Start of RECORDED INFORMATION
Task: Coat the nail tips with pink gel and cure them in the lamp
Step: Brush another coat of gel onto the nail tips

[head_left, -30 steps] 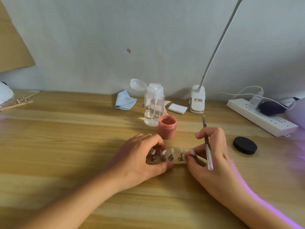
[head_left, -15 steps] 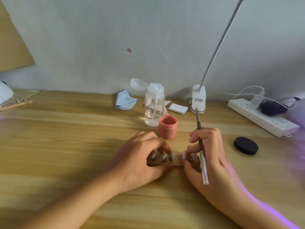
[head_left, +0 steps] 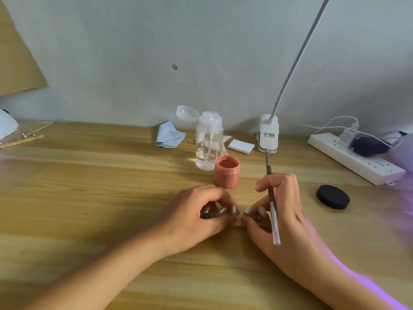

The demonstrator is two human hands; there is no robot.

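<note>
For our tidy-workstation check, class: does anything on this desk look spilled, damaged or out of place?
Nothing is spilled or broken. The pink gel jar stands open, its black lid lying apart to its right on the table, and the cap of the pump bottle is flipped open.

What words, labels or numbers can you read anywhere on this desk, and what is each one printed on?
Nothing here reads clearly.
Label on the clip lamp base: a red line and a dark line of print, too blurred to read.
Charger plug in the power strip: grey fine print, too small to read.
Pink gel jar, clear pump bottle, black lid: no print visible.
</note>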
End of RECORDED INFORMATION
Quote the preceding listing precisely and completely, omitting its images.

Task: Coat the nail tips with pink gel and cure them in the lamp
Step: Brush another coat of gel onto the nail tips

[head_left, -30 steps] 
[head_left, -15 steps] 
[head_left, +0 steps] 

The demonstrator is two human hands; there is no robot.

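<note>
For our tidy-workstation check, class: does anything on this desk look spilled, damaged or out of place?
Nothing is spilled or broken. The pink gel jar stands open, its black lid lying apart to its right on the table, and the cap of the pump bottle is flipped open.

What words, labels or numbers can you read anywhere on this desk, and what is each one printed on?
Nothing here reads clearly.
Label on the clip lamp base: a red line and a dark line of print, too blurred to read.
Charger plug in the power strip: grey fine print, too small to read.
Pink gel jar, clear pump bottle, black lid: no print visible.
</note>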

No more output is expected here.